TASK REQUIREMENTS:
With the pictures left aside, write out exactly the lines of the listing below from the line with "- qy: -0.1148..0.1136" to the line with "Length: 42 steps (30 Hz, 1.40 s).", both included, and only those.
- Opening Delimiter -
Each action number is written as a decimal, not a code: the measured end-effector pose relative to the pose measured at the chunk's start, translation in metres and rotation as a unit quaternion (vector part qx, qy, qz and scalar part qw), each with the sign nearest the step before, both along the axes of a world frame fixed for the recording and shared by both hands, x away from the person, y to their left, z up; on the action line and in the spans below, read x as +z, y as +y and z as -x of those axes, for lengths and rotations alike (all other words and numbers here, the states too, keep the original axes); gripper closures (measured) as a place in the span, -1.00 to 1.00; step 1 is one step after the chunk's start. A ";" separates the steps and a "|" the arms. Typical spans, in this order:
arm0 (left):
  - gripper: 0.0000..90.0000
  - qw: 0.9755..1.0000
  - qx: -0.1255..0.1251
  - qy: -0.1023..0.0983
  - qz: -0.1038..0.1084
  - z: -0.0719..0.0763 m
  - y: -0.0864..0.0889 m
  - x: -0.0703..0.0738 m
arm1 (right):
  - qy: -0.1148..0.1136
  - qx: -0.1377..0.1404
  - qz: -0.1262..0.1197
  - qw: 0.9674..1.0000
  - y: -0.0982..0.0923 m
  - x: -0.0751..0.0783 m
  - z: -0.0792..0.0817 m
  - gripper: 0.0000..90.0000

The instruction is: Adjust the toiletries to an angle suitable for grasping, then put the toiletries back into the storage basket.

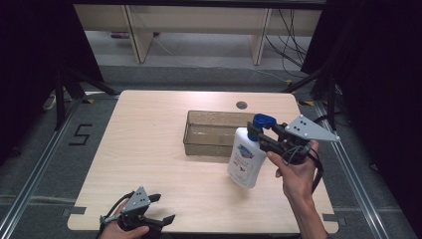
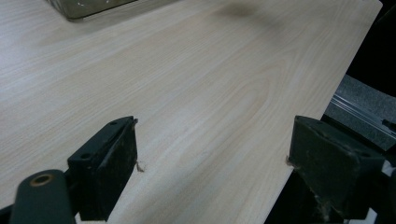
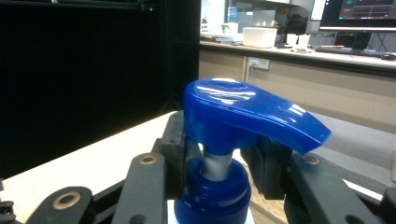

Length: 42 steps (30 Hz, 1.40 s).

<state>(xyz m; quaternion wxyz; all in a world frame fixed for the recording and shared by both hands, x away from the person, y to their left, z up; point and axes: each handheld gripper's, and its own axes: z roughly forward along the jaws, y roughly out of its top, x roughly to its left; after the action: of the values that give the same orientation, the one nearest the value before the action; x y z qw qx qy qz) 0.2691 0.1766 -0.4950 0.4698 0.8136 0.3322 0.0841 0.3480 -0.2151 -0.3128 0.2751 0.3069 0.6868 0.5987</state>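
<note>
- right tool [image 1: 257,133] clamped on the neck of the pump bottle [image 1: 246,158], just under its blue pump head [image 1: 263,121]; right gripper view shows both pads pressed against the neck below the blue pump head [image 3: 243,116]
- pump bottle white with a printed label, hanging tilted from the right tool, its base out toward the person's side, above the right half of the surface [image 1: 149,149]; whether the base touches the wood I cannot tell
- bottle sits just in front of the near right corner of the clear bin [image 1: 214,132]
- left tool [image 1: 161,209] spread wide, nothing between the jaws; it sits low at the near left edge of the surface, held by the left hand [image 1: 119,230]
- left gripper view: the two black pads [image 2: 116,163] stand well apart over bare wood, touching no object
- clear bin is a transparent rectangular tub, mid-surface; nothing seen inside it
- a corner of the bin [image 2: 88,7] shows at the top of the left gripper view
</note>
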 end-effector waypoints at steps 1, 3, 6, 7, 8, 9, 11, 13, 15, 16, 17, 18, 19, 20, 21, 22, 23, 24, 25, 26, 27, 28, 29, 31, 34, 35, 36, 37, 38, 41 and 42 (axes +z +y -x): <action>-0.67 1.000 0.000 0.001 0.000 0.000 0.000 0.000 | -0.005 -0.003 0.003 1.000 0.000 0.001 -0.001 0.38; -0.67 1.000 0.000 0.002 -0.002 0.000 0.000 0.000 | 0.015 0.001 -0.005 1.000 0.000 0.001 -0.002 0.38; -0.67 1.000 0.002 0.002 -0.001 0.000 0.000 0.000 | 0.014 -0.006 -0.005 1.000 0.000 0.001 -0.005 0.38; -0.67 1.000 0.000 -0.001 -0.011 -0.001 0.001 0.001 | 0.008 -0.003 -0.002 1.000 -0.001 0.001 -0.007 0.38; -0.67 1.000 0.004 0.002 0.000 -0.001 0.000 0.000 | 0.015 -0.001 -0.011 1.000 -0.001 0.001 -0.009 0.38; -0.67 1.000 0.004 0.003 0.000 -0.001 0.000 0.000 | 0.015 -0.001 -0.011 1.000 -0.001 0.001 -0.009 0.38; -0.67 1.000 0.004 0.007 -0.002 -0.002 0.001 0.000 | 0.025 -0.001 -0.017 1.000 -0.002 0.001 -0.009 0.38; -0.67 1.000 0.009 0.002 0.001 -0.003 0.000 -0.001 | 0.025 -0.001 -0.021 0.999 -0.004 0.002 -0.011 0.38; -0.67 1.000 0.009 0.002 -0.003 -0.003 -0.001 -0.001 | 0.020 0.000 -0.019 1.000 -0.004 0.003 -0.014 0.38; -0.67 1.000 0.008 0.002 -0.006 -0.003 0.000 -0.001 | 0.015 -0.003 -0.013 1.000 -0.005 0.004 -0.015 0.38; -0.67 1.000 0.001 0.001 -0.017 -0.004 0.002 -0.001 | 0.021 -0.002 -0.016 1.000 -0.004 0.005 -0.016 0.38; -0.67 1.000 0.010 0.002 0.001 -0.003 0.000 -0.001 | 0.016 -0.006 -0.014 1.000 -0.004 0.005 -0.017 0.38; -0.67 1.000 0.010 0.004 0.004 -0.002 0.000 -0.001 | 0.022 -0.004 -0.018 1.000 -0.004 0.006 -0.017 0.38; -0.67 1.000 0.012 0.007 -0.001 -0.002 0.001 0.000 | 0.016 -0.006 -0.015 1.000 -0.005 0.008 -0.020 0.38; -0.67 1.000 0.012 0.007 -0.001 -0.002 0.001 0.000 | 0.016 -0.006 -0.015 1.000 -0.005 0.008 -0.020 0.38; -0.67 1.000 0.010 0.007 0.000 -0.002 0.001 0.000 | 0.022 -0.011 -0.016 1.000 -0.005 0.010 -0.022 0.38; -0.67 1.000 0.011 0.007 0.000 -0.002 0.001 0.000 | 0.023 -0.011 -0.018 1.000 -0.006 0.011 -0.023 0.38; -0.67 1.000 0.007 0.005 0.001 -0.002 0.000 0.000 | 0.024 -0.014 -0.019 0.999 -0.006 0.012 -0.023 0.38; -0.67 1.000 0.007 0.005 0.001 -0.002 0.000 0.000 | 0.024 -0.014 -0.019 0.999 -0.006 0.012 -0.023 0.38; -0.67 1.000 0.009 0.003 -0.002 -0.001 0.000 0.000 | 0.017 -0.014 -0.013 1.000 -0.008 0.015 -0.027 0.38; -0.67 1.000 0.008 0.003 -0.002 -0.001 0.000 0.000 | 0.017 -0.014 -0.013 1.000 -0.008 0.015 -0.027 0.38; -0.67 1.000 0.003 0.005 -0.004 -0.002 0.001 0.001 | 0.022 -0.015 -0.018 0.999 -0.008 0.018 -0.029 0.38; -0.67 1.000 0.005 0.004 0.000 -0.002 0.000 0.001 | 0.017 -0.016 -0.018 1.000 -0.008 0.020 -0.029 0.38; -0.67 1.000 0.005 0.001 -0.002 -0.001 0.000 0.001 | 0.019 -0.016 -0.016 1.000 -0.009 0.022 -0.030 0.38; -0.67 1.000 0.004 0.001 -0.001 -0.001 0.001 0.000 | 0.022 -0.021 -0.022 0.999 -0.009 0.027 -0.034 0.38; -0.67 1.000 0.003 0.001 -0.002 -0.001 0.001 0.000 | 0.012 -0.020 -0.017 1.000 -0.011 0.028 -0.036 0.38; -0.67 1.000 0.003 0.002 -0.001 0.000 0.001 0.000 | 0.019 -0.022 -0.020 0.999 -0.011 0.031 -0.036 0.38; -0.67 1.000 0.004 -0.001 0.003 0.000 0.000 -0.001 | 0.015 -0.022 -0.020 0.999 -0.012 0.032 -0.037 0.38; -0.67 1.000 0.003 0.001 0.000 0.000 0.001 0.000 | 0.016 -0.024 -0.019 0.999 -0.012 0.034 -0.038 0.38; -0.67 1.000 0.002 -0.003 0.000 0.000 0.000 0.000 | 0.022 -0.028 -0.021 0.999 -0.013 0.038 -0.041 0.38; -0.67 1.000 0.000 0.000 -0.002 0.000 0.000 0.001 | 0.018 -0.028 -0.021 0.999 -0.013 0.039 -0.043 0.38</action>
<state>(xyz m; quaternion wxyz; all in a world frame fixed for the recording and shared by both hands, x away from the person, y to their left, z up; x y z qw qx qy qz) 0.2694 0.1770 -0.4943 0.4682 0.8144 0.3321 0.0848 0.3908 -0.2280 -0.2739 0.2732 0.3427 0.6702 0.5989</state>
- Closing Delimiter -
EXERCISE ANSWER:
  - qy: -0.1148..0.1136
  - qx: -0.1377..0.1404
  - qz: -0.1262..0.1197
  - qw: 0.9674..1.0000
  - y: -0.0982..0.0923 m
  - x: -0.0751..0.0783 m
  - z: -0.0792..0.0817 m
  - gripper: 0.0000..90.0000

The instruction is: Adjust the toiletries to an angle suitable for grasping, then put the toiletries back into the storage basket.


Length: 42 steps (30 Hz, 1.40 s).

Nothing further is needed for the exercise.